Que, se a tua voz se afigurar molesta
À prima prova, vital nutrimento
Poderá fornecer quando digesta.
Esse teu grito será como o vento,
Que aos sumos cimos alça os lanhos seus,
O que à tua honra traz bom argumento.
Por isso te é mostrado nesses céus,
Como no Monte e na vala sofrida,
Só os que a fama elevara aos olhos teus;
Que do ouvinte a razão sempre trepida,
Nem sela fé em modelo procedente
De raiz duvidosa e escondida,
Nem em prova qualquer tão evidente”.
[Tradução de Ítalo Eugenio Mauro]
Certos homens devem viver no exílio e para o exílio porque Deus quis que eles contassem aos outros o que é o mistério da existência.
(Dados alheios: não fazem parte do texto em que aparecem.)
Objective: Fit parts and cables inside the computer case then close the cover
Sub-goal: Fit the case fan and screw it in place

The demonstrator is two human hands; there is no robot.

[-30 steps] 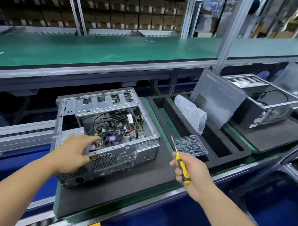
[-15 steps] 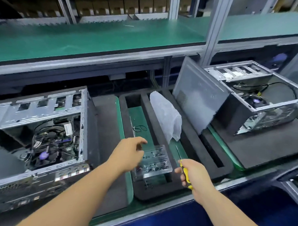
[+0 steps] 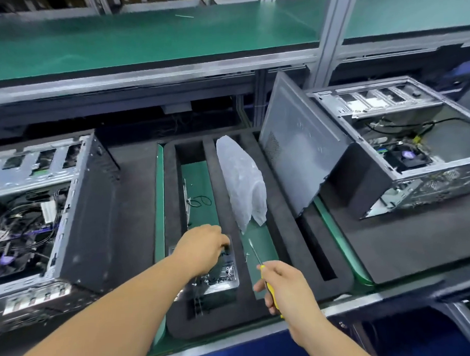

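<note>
Left hand (image 3: 204, 249) curls fingers into clear screw tray (image 3: 222, 275) at foam tray's (image 3: 292, 229) near edge, right hand (image 3: 284, 288) grips yellow screwdriver (image 3: 268, 284); open computer case (image 3: 76, 211) at belt's left edge; pinch one screw cleanly.

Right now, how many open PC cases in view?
2. One open computer case at the left edge, partly cut off by the frame; another case on the black foam mat at right. More may sit outside the frame.
</note>
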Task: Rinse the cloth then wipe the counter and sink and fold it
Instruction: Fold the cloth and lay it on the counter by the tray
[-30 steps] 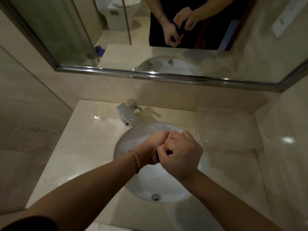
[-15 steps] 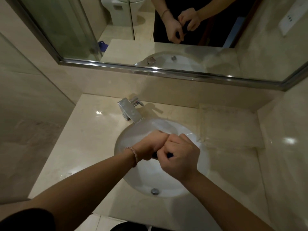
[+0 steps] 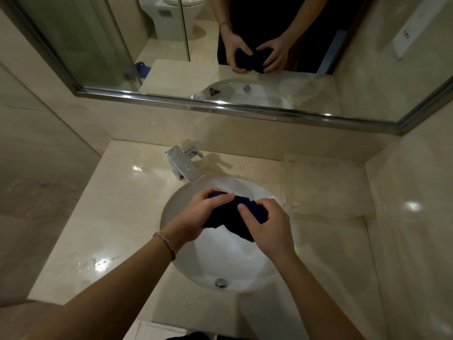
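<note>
Two hands work one dark blue cloth [image 3: 235, 214] here: your left hand [image 3: 196, 217] curls round its left end and your right hand [image 3: 267, 229] clenches its right end, with the bunched middle sagging between them. You hold it in the air above the one white sink [image 3: 186, 209], just in front of the single chrome faucet [image 3: 182, 166]. One drain plug [image 3: 220, 282] sits at the near side of the bowl. One braided bracelet [image 3: 166, 244] circles your left wrist. The beige counter [image 3: 117, 217] surrounds the basin, and one mirror [image 3: 269, 57] above it shows both hands gripping the cloth.
</note>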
Dante aceitou o seu destino de banido como poucos, mesmo tendo ouvido de seu avô a triste profecia de que “dos teus mais caros bens a aventurança/ tu perderás, e essa é a flecha fatal/ que, de primeiro, o arco do exílio lança./ Tu provarás como tem gosto a sal/ o pão alheio e, descer e subir/ a alheia escada é caminho crucial”.
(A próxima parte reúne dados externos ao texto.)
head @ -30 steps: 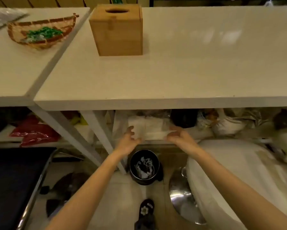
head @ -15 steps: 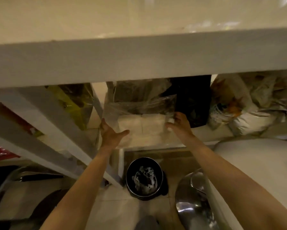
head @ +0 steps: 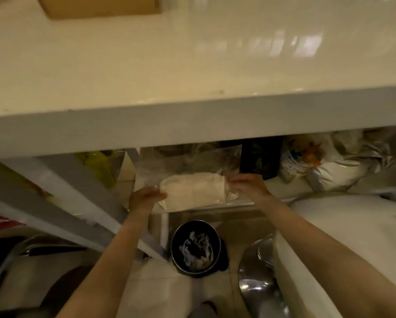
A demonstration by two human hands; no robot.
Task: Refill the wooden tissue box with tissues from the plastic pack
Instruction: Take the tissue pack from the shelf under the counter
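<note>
The clear plastic pack [head: 192, 187] with white tissues inside sits just under the white table's front edge [head: 192, 120], held at both ends above the lower shelf. My left hand [head: 144, 198] grips its left end and my right hand [head: 247, 185] grips its right end. Only the bottom of the wooden tissue box [head: 100, 6] shows, on the tabletop at the upper left. The upper part of the pack is empty crumpled plastic.
A black waste bin [head: 196, 251] stands on the floor below the pack. White table legs [head: 82, 196] slant at the left. Bags and bundles [head: 330, 166] crowd the lower shelf at the right. A shiny metal bowl [head: 259, 281] and white sack [head: 353, 237] lie at the lower right.
Both hands have closed on the pack's ends and drawn it out from the shelf toward me. The view has tilted up, showing the tabletop and the box's base again.
</note>
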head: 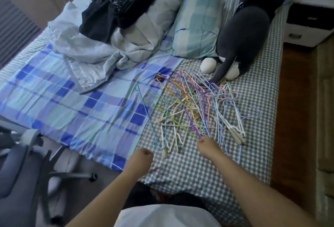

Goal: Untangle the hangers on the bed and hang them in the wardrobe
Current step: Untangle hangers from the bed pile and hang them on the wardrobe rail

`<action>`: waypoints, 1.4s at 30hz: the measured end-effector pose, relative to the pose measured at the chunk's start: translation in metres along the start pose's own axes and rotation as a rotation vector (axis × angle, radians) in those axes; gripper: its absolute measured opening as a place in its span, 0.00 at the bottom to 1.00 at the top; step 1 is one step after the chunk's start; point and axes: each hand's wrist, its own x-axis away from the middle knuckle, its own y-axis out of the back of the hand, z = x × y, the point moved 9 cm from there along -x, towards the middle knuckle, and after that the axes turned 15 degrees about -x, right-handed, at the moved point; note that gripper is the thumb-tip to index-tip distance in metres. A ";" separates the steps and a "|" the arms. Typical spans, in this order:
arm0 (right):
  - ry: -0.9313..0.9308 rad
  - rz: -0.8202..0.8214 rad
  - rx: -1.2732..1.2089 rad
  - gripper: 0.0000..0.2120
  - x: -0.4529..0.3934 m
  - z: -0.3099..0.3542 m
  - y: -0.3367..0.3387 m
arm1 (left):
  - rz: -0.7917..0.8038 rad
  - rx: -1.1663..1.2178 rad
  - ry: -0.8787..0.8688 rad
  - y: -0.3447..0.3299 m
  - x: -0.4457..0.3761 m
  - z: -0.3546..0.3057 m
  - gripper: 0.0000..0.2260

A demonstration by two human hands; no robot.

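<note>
Tangled hangers (195, 111) lie mid-frame on the bed (198, 169); right hand (205, 143) grips strands at the pile's near edge, left hand (143, 155) fisted, contents indeterminate.

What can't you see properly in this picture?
Head view only:
- Wardrobe: not in the picture at all.
- Right hand: fingers curl away from the camera, so whether it grips a hanger is unclear.
- Hangers: too tangled and thin to count.
- Plush toy: face turned away.
- Nightstand: cut off by the right edge.
</note>
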 end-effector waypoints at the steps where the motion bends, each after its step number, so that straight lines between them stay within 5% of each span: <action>1: -0.008 0.013 -0.015 0.09 -0.009 0.003 0.001 | -0.002 -0.044 0.008 -0.006 -0.012 -0.007 0.07; 3: -0.011 0.000 -0.056 0.08 -0.022 0.003 0.005 | -0.035 -0.111 0.025 -0.015 -0.036 -0.022 0.04; 10: -0.137 -0.101 -0.072 0.13 -0.041 -0.058 0.028 | -0.162 -0.156 0.240 -0.058 -0.145 -0.044 0.41; 15: -0.291 -0.066 -0.133 0.13 -0.012 -0.102 -0.003 | -0.153 -0.107 0.266 -0.046 -0.173 -0.039 0.49; 23: -0.261 -0.089 -0.133 0.06 -0.008 -0.079 -0.027 | -0.330 0.091 0.140 0.057 -0.109 -0.011 0.25; 28: -0.412 -0.343 -0.657 0.10 -0.050 -0.097 -0.014 | -0.451 0.061 0.217 0.103 -0.060 0.035 0.27; 32: -0.534 -0.295 -1.154 0.09 -0.077 -0.106 -0.036 | -0.462 0.110 0.272 0.096 -0.029 0.060 0.26; 36: -0.503 -0.152 -1.167 0.07 -0.058 -0.075 -0.057 | -0.459 0.221 0.315 0.070 -0.003 0.064 0.03; 42: -0.358 0.249 -1.085 0.20 -0.019 -0.006 -0.093 | -0.393 0.292 0.315 0.053 0.001 0.037 0.03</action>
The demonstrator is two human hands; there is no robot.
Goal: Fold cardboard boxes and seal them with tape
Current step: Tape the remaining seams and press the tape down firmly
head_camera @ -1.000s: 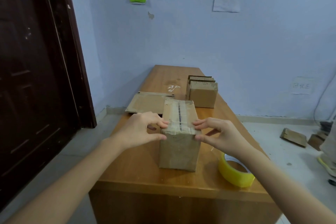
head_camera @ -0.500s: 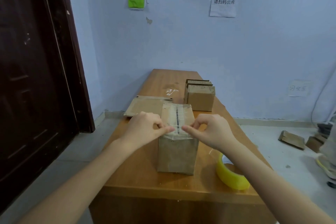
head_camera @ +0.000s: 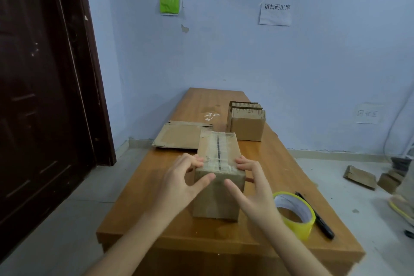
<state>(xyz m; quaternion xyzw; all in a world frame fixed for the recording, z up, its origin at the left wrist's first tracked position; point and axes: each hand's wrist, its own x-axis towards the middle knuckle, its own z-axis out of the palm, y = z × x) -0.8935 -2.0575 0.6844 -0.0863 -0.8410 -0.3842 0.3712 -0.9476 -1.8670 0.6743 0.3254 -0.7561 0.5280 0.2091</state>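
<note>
Taped box [head_camera: 218,161] long axis runs away from viewer; both hands grip near end.

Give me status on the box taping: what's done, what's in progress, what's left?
Done: two folded boxes stand at the table's far right, and tape runs along the top seam of the near box.
In hand: left hand and right hand hold its near top edge, thumbs on the front face where the tape end folds over.
Left: flattened cardboard is unfolded; the tape roll lies idle.
</note>
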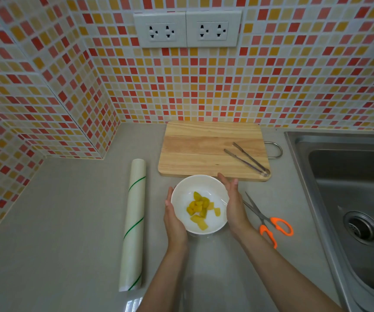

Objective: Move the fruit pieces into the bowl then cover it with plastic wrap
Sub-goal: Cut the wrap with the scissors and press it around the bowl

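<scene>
The sink (343,176) occupies the 3 o'clock side of the worktop (69,221), its edge near the scissors; anything knocked rightward could slide in. The cutting board (211,149) lies at 12 o'clock from the bowl, bare of fruit, with tongs (247,159) resting on its right half. The plastic wrap roll (133,224) lies at 9 o'clock, well apart from the bowl and untouched by either hand. The bowl (199,203) sits at centre with the fruit pieces (200,210) inside; glints across its mouth and on the worktop below suggest film is already laid over it, though this cannot be confirmed. The left hand (173,218) and right hand (234,204) press against the bowl's flanks at 9 and 3 o'clock, fingers straight, not curled round anything. Assessed risks: uneven pressure could tip or skid the bowl and spill fruit; film smoothed too loosely may lift off the rim; the right forearm lies over the open scissors (269,221), so a careless withdrawal could catch the blades.
</scene>
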A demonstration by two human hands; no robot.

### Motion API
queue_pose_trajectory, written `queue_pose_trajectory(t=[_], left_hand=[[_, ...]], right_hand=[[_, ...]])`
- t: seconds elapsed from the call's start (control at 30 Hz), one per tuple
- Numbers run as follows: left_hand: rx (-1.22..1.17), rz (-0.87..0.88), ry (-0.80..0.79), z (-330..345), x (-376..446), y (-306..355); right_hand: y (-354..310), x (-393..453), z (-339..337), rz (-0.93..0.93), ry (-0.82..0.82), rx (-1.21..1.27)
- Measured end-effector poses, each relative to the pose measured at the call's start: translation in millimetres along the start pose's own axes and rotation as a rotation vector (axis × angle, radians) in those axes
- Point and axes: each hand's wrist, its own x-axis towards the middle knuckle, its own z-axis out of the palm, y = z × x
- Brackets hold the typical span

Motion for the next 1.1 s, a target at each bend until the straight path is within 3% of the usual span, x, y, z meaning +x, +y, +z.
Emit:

Esta “alheia escada” é a vida dos vivos que não aceitaram o reino do exílio e que, no fim das contas, é o reino de todos nós. Os três cantos analisados brevemente aqui mostram quais são as condições que permeiam essa tragédia chamada exílio – mas sugerem que ela também pode ser uma benção muito estranha. Esta indefinição é própria da consciência que – como é o caso de Dante – aceitou a vida, a morte e a ressurreição de Cristo como a história que reflete todas as outras histórias. Para nos certificar se o exílio é ou não é uma benção, temos de voltar ao tempo e abordar os grandes profetas de Israel, além, obviamente, da saga de Jesus e seus apóstolos.